Parte título, parte apelativo, parte poema inconcluso, los nombres científicos encierran y representan un trayecto evolutivo de eones en unas cuantas palabras.

La importancia de llamarse.
Nexos
Ciudad de México /

Por Diego Ramírez Martín del Campo

Ilustración: Estelí Meza, cortesía de Nexos

La existencia de los diferentes lenguajes es una prueba clara; diferentes nombres para las mismas cosas. Sin embargo, podría argumentarse que también al nombrar creamos y damos forma a conceptos dentro de nuestro imaginario. Damos importancia y, hasta cierto punto, encapsulamos una totalidad en unas cuantas sílabas. Le damos significado o peso a aquello que denominamos a través de la palabra que termina por apoderarse de su esencia.
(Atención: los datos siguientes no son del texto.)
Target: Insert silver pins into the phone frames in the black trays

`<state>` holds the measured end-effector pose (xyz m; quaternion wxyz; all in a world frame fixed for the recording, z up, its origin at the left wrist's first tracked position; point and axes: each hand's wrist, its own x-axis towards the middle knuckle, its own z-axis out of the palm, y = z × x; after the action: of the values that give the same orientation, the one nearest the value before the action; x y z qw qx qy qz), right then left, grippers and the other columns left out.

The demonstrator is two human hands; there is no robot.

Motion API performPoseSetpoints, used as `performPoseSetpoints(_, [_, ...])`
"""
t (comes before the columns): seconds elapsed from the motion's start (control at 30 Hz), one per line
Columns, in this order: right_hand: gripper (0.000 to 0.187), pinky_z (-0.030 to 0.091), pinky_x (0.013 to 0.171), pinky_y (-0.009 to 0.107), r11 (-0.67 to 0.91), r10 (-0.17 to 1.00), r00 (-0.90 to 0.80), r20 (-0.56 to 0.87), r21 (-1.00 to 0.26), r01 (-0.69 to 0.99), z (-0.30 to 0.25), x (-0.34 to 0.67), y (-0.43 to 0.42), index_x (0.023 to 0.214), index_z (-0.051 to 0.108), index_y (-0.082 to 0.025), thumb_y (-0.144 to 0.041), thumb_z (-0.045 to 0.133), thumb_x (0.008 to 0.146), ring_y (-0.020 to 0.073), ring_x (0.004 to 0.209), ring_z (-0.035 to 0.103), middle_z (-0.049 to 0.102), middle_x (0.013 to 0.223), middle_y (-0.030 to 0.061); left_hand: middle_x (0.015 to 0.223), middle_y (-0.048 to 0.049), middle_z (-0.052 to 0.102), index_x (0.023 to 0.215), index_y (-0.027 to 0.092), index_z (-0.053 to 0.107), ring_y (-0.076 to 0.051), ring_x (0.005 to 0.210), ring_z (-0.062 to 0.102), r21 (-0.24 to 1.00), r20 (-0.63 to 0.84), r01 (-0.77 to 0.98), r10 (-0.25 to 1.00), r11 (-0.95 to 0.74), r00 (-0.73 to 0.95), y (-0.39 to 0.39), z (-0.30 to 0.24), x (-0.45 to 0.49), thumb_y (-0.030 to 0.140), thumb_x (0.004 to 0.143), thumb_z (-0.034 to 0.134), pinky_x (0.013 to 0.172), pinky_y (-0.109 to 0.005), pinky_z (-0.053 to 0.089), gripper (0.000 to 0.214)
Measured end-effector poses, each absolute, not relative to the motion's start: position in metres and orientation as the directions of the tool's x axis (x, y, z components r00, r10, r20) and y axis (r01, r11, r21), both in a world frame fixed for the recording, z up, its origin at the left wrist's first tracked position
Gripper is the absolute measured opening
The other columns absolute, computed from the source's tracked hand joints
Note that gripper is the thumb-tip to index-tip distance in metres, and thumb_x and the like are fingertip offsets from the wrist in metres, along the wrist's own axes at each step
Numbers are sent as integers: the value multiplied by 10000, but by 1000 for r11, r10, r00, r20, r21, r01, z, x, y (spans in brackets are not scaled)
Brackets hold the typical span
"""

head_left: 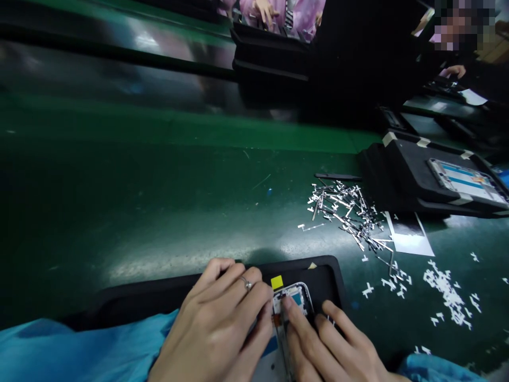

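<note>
A phone frame [306,293] with a silver rim and blue and white patches lies in a black foam tray [330,268] at the bottom centre. My left hand [222,323], with a ring on one finger, is curled over the frame's left side. Its thumb and forefinger tips come together at the edge; what lies between them is hidden. My right hand [330,342] grips the frame's right side, with the index fingertip pressed on its upper part. A yellow tab [277,281] shows just above the frame.
Right of the tray, thin dark and silver strips [350,212] lie heaped beside small white pieces [447,294] and a white sheet [411,236]. Further right, another phone frame [469,180] rests on stacked black trays [413,159]. Co-workers in pink sleeves [306,16] sit across the green bench [159,185].
</note>
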<state>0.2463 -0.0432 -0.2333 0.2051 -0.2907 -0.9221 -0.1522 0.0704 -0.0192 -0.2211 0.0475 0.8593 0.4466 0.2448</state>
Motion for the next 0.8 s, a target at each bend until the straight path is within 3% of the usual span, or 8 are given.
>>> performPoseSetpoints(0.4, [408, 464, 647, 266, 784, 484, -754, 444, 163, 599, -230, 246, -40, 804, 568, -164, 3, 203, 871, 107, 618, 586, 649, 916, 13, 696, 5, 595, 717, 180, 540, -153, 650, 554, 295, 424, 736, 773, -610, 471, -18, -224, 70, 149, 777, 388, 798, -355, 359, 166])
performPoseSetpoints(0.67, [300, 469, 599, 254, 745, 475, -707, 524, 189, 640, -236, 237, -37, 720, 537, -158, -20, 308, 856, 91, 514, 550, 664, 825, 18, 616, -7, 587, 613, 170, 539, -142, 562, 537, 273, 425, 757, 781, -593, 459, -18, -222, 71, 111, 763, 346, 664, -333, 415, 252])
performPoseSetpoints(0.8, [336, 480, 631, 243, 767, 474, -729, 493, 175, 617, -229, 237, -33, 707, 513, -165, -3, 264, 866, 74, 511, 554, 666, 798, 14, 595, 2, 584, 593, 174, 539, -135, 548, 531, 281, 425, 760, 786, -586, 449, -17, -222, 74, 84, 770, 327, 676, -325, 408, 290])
En la ciencia esto es muy importante. Tomemos a los nombres científicos, por ejemplo, compuestos por dos palabras. La primera, el género, indica un grupo general al cual pertenecen organismos emparentados y de características similares. El segundo, o epíteto específico, habla de una particularidad de la especie en cuestión. Canis, por ejemplo, son los cánidos. Entonces tenemos al Canis familiaris o perro y al Canis lupus o lobo. Emparentados ambos al ser cánidos, pero distinguibles entre sí y señalado por lupus o lobo en latín y familiaris o doméstico en latín también. Los nombres, en este caso, son importantes y, a diferencia de lo que señaló Julieta, donde la esencia de Romeo se mantiene en él sin importar cómo lo llame, los nombres científicos roban un poco de ésta y de las características de los organismos para encapsularlos en unas cuantas palabras. Al menos en la ciencia, por eso nombramos.